[Stored items]
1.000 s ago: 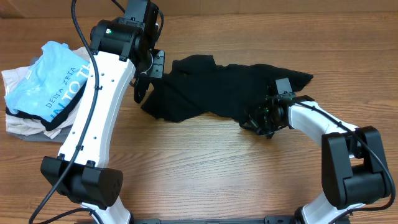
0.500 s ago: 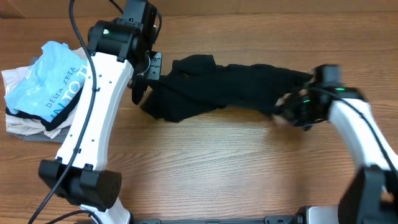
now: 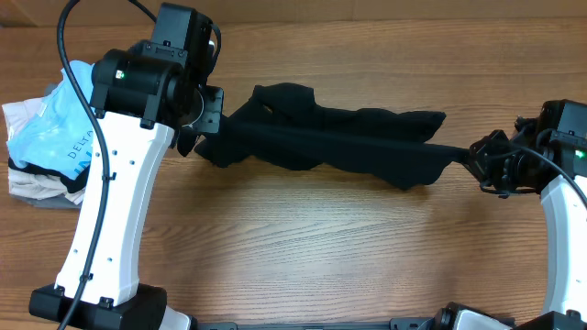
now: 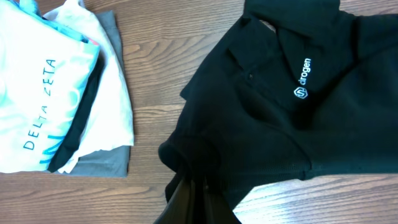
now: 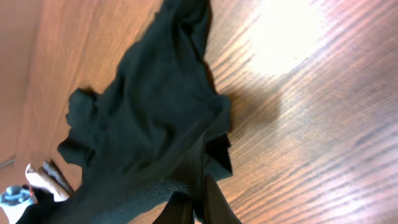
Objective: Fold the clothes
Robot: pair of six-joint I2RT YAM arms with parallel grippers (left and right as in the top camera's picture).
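Two arms are working over the wooden desk (image 3: pixel 303 257) I am watching from afar, and the black shirt (image 3: pixel 339 151) is stretching across its far half, with its long axis running side to side between them. The left arm (image 3: pixel 119 183) is reaching in over one end of the shirt and the right arm (image 3: pixel 564 197) is standing at the other, so neither is nearer the middle. The cloth is bunching into thick folds toward the left and thinning to a taut strip toward the right; I cannot tell how much of it is resting on the desk. Beyond the left arm, apart from the shirt, a pile of other garments (image 3: pixel 37 188) is sitting with a light-blue shirt (image 3: pixel 41 137) on top. I am reading both sets of jaws as fully together on cloth: the left jaws are pinching a bunched fold of the black shirt, and the right jaws are clamping its opposite edge. The small white print (image 4: pixel 303 78) is facing up near the left end. I am judging that spreading comes next, by pulling along that side-to-side axis.
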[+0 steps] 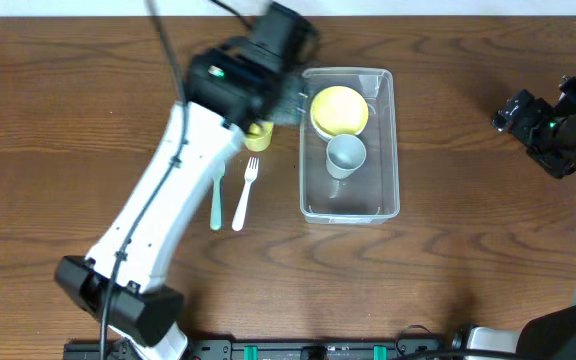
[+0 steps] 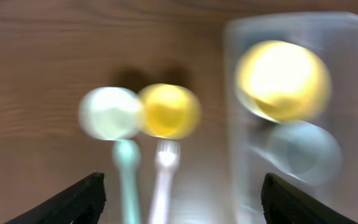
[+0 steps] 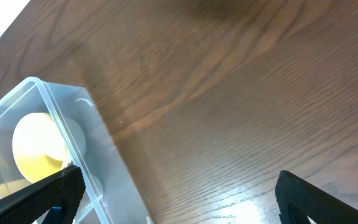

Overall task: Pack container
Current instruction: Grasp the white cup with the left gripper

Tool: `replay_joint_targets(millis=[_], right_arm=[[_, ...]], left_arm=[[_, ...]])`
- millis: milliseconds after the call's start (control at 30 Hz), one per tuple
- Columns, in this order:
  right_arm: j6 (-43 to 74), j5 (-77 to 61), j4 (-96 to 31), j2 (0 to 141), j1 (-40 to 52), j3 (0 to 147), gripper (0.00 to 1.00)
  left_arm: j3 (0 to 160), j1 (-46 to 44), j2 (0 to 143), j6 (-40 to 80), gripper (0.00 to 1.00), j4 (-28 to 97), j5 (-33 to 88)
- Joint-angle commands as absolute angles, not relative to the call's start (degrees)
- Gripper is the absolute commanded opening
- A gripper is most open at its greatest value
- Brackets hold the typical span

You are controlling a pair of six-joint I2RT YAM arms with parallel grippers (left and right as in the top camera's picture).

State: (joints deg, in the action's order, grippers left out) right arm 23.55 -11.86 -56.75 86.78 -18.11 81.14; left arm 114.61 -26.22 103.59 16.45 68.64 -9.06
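Observation:
The clear container (image 1: 386,150) stands at the table's middle. It holds a yellow bowl (image 1: 340,110) and a grey-blue cup (image 1: 346,156). My left gripper (image 1: 256,92) hovers just left of the container, above a yellow cup (image 1: 258,138). The blurred left wrist view shows its jaws (image 2: 182,190) open and empty over a pale green cup (image 2: 110,112), the yellow cup (image 2: 168,111), a green spoon (image 2: 127,177) and a white fork (image 2: 164,177), with the container (image 2: 347,112) on the right. My right gripper (image 1: 516,112) is far right, open (image 3: 179,186) and empty.
The green spoon (image 1: 216,205) and white fork (image 1: 245,195) lie side by side left of the container. The pale green cup is hidden under my left arm in the overhead view. The right wrist view shows the container's corner (image 3: 73,109) and bare wood.

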Motion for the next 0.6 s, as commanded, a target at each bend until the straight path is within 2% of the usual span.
replay_joint_targets(millis=[0, 133, 300, 400, 500, 533, 567], right_arm=[[24.2, -12.0, -56.8, 87.0, -18.5, 81.2, 0.99], [24.2, -12.0, -56.8, 87.0, -18.5, 81.2, 0.99], [24.2, -12.0, -56.8, 87.0, -18.5, 81.2, 0.99], [24.2, -12.0, -56.8, 87.0, -18.5, 81.2, 0.99], [24.2, -12.0, -56.8, 87.0, -18.5, 81.2, 0.99], [24.2, -12.0, -56.8, 87.0, -18.5, 81.2, 0.99], [24.2, -12.0, -56.8, 87.0, -18.5, 81.2, 0.99]], left_arm=[[111.6, -18.7, 108.9, 15.2, 0.81, 68.7, -10.8], [110.4, -10.6, 116.4, 15.3, 0.81, 68.2, -2.3], [110.4, -5.7, 124.3, 13.6, 0.80, 66.3, 5.6], [110.4, -4.6, 127.6, 13.5, 0.74, 65.7, 6.0], [110.4, -4.5, 129.0, 13.1, 0.57, 64.5, 6.0], [110.4, -4.5, 129.0, 13.1, 0.45, 64.1, 6.0], [110.4, -4.5, 129.0, 13.0, 0.21, 63.9, 6.0]])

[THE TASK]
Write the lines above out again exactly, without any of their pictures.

[SOLUTION TO THIS TASK]
1.000 s ago: 
0.500 s ago: 
now: 
now: 
now: 
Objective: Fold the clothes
Robot: pair of six-joint I2RT YAM arms with parallel grippers (left and right as in the top camera's picture).
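Two arms are working over the wooden desk (image 3: pixel 303 257) I am watching from afar, and the black shirt (image 3: pixel 339 151) is stretching across its far half, with its long axis running side to side between them. The left arm (image 3: pixel 119 183) is reaching in over one end of the shirt and the right arm (image 3: pixel 564 197) is standing at the other, so neither is nearer the middle. The cloth is bunching into thick folds toward the left and thinning to a taut strip toward the right; I cannot tell how much of it is resting on the desk. Beyond the left arm, apart from the shirt, a pile of other garments (image 3: pixel 37 188) is sitting with a light-blue shirt (image 3: pixel 41 137) on top. I am reading both sets of jaws as fully together on cloth: the left jaws are pinching a bunched fold of the black shirt, and the right jaws are clamping its opposite edge. The small white print (image 4: pixel 303 78) is facing up near the left end. I am judging that spreading comes next, by pulling along that side-to-side axis.
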[+0 steps] 
[+0 steps] 
[+0 steps] 

Overall task: Pack container
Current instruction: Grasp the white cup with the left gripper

Tool: `replay_joint_targets(millis=[_], right_arm=[[_, ...]], left_arm=[[_, ...]])`
- millis: milliseconds after the call's start (control at 30 Hz), one per tuple
- Columns, in this order:
  right_arm: j6 (-43 to 74), j5 (-77 to 61), j4 (-96 to 31), j2 (0 to 141), j1 (-40 to 52), j3 (0 to 147), gripper (0.00 to 1.00)
  left_arm: j3 (0 to 160), j1 (-46 to 44), j2 (0 to 143), j6 (-40 to 80), gripper (0.00 to 1.00), j4 (-28 to 97), j5 (-33 to 88)
- Joint-angle commands as absolute angles, not relative to the call's start (degrees)
- Gripper is the absolute commanded opening
- A gripper is most open at its greatest value
- Brackets hold the typical span

You are controlling a pair of six-joint I2RT YAM arms with parallel grippers (left and right as in the top camera's picture).

State: (joints deg, in the action's order, grippers left out) right arm 23.55 -11.86 -56.75 86.78 -18.11 81.14; left arm 114.61 -26.22 103.59 16.45 68.64 -9.06
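Observation:
The clear container (image 1: 386,150) stands at the table's middle. It holds a yellow bowl (image 1: 340,110) and a grey-blue cup (image 1: 346,156). My left gripper (image 1: 256,92) hovers just left of the container, above a yellow cup (image 1: 258,138). The blurred left wrist view shows its jaws (image 2: 182,190) open and empty over a pale green cup (image 2: 110,112), the yellow cup (image 2: 168,111), a green spoon (image 2: 127,177) and a white fork (image 2: 164,177), with the container (image 2: 347,112) on the right. My right gripper (image 1: 516,112) is far right, open (image 3: 179,186) and empty.
The green spoon (image 1: 216,205) and white fork (image 1: 245,195) lie side by side left of the container. The pale green cup is hidden under my left arm in the overhead view. The right wrist view shows the container's corner (image 3: 73,109) and bare wood.
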
Motion for the next 0.6 s, as commanded, a target at each bend until the straight path is within 2% of the usual span.
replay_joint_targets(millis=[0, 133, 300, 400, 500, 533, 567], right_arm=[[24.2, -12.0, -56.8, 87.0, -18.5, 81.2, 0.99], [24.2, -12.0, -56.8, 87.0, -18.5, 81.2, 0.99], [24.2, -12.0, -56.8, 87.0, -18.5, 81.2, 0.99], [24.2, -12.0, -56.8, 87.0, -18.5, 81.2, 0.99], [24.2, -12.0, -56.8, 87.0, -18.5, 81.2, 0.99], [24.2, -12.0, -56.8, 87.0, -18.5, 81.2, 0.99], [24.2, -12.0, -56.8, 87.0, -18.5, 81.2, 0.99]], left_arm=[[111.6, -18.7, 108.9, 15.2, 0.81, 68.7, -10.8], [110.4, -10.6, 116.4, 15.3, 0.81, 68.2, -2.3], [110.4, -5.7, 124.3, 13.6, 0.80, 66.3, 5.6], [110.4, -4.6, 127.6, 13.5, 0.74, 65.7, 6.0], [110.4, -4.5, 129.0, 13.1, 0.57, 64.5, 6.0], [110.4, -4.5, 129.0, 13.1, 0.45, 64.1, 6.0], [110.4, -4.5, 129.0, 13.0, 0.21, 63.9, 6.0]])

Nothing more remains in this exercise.